## [Given information]
···
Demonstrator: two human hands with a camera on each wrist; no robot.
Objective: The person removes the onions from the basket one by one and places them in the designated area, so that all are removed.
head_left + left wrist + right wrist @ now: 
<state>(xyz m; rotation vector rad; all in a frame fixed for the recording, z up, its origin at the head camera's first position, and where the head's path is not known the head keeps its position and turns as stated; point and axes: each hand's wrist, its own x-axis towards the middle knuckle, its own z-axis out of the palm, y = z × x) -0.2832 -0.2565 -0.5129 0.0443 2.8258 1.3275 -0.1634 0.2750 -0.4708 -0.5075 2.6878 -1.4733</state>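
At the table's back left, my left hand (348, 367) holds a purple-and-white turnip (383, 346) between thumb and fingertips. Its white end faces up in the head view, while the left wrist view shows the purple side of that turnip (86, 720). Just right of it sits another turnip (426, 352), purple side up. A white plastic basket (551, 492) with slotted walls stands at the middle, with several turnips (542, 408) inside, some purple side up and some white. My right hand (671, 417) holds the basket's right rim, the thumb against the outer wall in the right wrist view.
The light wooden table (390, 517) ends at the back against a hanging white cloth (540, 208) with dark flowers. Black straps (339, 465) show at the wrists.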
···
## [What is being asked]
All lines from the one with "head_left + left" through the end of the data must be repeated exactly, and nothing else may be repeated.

## [Response to this task]
head_left + left wrist + right wrist @ now: 
<state>(xyz m; rotation vector rad; all in a frame fixed for the recording, z up, its origin at the head camera's first position, and where the head's path is not known the head keeps its position and turns as stated; point and axes: each hand's wrist, its own x-axis towards the middle knuckle, its own z-axis out of the palm, y = z × x) -0.2832 -0.2565 -0.5129 0.0443 2.8258 1.3275 -0.1634 0.2750 -0.4708 -0.5075 2.6878 -1.4733</state>
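At the table's back left, my left hand (348, 367) holds a purple-and-white turnip (383, 346) between thumb and fingertips. Its white end faces up in the head view, while the left wrist view shows the purple side of that turnip (86, 720). Just right of it sits another turnip (426, 352), purple side up. A white plastic basket (551, 492) with slotted walls stands at the middle, with several turnips (542, 408) inside, some purple side up and some white. My right hand (671, 417) holds the basket's right rim, the thumb against the outer wall in the right wrist view.
The light wooden table (390, 517) ends at the back against a hanging white cloth (540, 208) with dark flowers. Black straps (339, 465) show at the wrists.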

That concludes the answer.